• **Work task**
Write out all of the data without omission, exactly as shown.

• **Supplied information**
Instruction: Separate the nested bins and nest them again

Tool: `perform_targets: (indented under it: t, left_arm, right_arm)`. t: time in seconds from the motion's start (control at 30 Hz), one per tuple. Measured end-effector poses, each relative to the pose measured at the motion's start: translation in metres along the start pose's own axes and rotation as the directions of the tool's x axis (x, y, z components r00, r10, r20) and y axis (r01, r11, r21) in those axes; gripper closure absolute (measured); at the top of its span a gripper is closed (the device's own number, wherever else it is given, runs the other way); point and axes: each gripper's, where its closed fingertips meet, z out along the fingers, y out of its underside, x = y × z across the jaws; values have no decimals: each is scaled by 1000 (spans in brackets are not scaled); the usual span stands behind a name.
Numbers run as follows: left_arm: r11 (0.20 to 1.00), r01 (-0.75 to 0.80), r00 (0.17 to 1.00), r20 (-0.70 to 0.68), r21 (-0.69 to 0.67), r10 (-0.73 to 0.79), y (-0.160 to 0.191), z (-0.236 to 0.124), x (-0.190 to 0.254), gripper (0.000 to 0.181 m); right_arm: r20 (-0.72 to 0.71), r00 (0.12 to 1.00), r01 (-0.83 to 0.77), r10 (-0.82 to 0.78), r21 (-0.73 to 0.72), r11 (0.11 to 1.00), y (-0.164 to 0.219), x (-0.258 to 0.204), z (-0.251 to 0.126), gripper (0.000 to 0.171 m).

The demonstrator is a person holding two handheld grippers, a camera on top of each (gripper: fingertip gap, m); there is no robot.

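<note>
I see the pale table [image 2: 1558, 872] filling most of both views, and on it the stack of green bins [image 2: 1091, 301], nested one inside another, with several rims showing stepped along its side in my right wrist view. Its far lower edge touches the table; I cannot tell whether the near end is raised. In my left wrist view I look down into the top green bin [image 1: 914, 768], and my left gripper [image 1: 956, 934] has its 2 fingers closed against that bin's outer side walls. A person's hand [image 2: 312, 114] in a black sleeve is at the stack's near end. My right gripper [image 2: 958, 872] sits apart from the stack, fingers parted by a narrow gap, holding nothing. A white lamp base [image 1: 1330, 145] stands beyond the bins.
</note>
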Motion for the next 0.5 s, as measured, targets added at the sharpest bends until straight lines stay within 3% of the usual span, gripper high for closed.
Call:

• **Problem solution**
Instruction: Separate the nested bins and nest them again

Tool: `perform_targets: (indented under it: t, left_arm, right_arm)`. t: time in seconds from the motion's start (control at 30 Hz), one per tuple. Measured end-effector poses, each relative to the pose measured at the motion's start: translation in metres along the start pose's own axes and rotation as the directions of the tool's x axis (x, y, z components r00, r10, r20) and y axis (r01, r11, r21) in those axes; gripper closure absolute (measured); at the top of its span a gripper is closed (the device's own number, wherever else it is given, runs the other way); point and axes: each gripper's, where its closed fingertips meet, z out along the fingers, y out of its underside, x = y × z across the jaws; values have no decimals: each is scaled by 1000 (spans in brackets are not scaled); the usual span stands behind a name.
Numbers run as follows: left_arm: r11 (0.20 to 1.00), r01 (-0.75 to 0.80), r00 (0.17 to 1.00), r20 (-0.70 to 0.68), r21 (-0.69 to 0.67), r10 (-0.73 to 0.79), y (-0.160 to 0.191), z (-0.236 to 0.124), x (-0.190 to 0.254), gripper (0.000 to 0.181 m); right_arm: r20 (-0.72 to 0.71), r00 (0.12 to 1.00), r01 (-0.83 to 0.77), r10 (-0.82 to 0.78), r21 (-0.73 to 0.72), r11 (0.11 to 1.00), y (-0.164 to 0.219), x (-0.258 to 0.204), z (-0.251 to 0.126), gripper (0.000 to 0.171 m).

The demonstrator is a person holding two handheld grippers, a camera on top of each (gripper: fingertip gap, m); there is no robot.

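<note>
I see the pale table [image 2: 1558, 872] filling most of both views, and on it the stack of green bins [image 2: 1091, 301], nested one inside another, with several rims showing stepped along its side in my right wrist view. Its far lower edge touches the table; I cannot tell whether the near end is raised. In my left wrist view I look down into the top green bin [image 1: 914, 768], and my left gripper [image 1: 956, 934] has its 2 fingers closed against that bin's outer side walls. A person's hand [image 2: 312, 114] in a black sleeve is at the stack's near end. My right gripper [image 2: 958, 872] sits apart from the stack, fingers parted by a narrow gap, holding nothing. A white lamp base [image 1: 1330, 145] stands beyond the bins.
</note>
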Motion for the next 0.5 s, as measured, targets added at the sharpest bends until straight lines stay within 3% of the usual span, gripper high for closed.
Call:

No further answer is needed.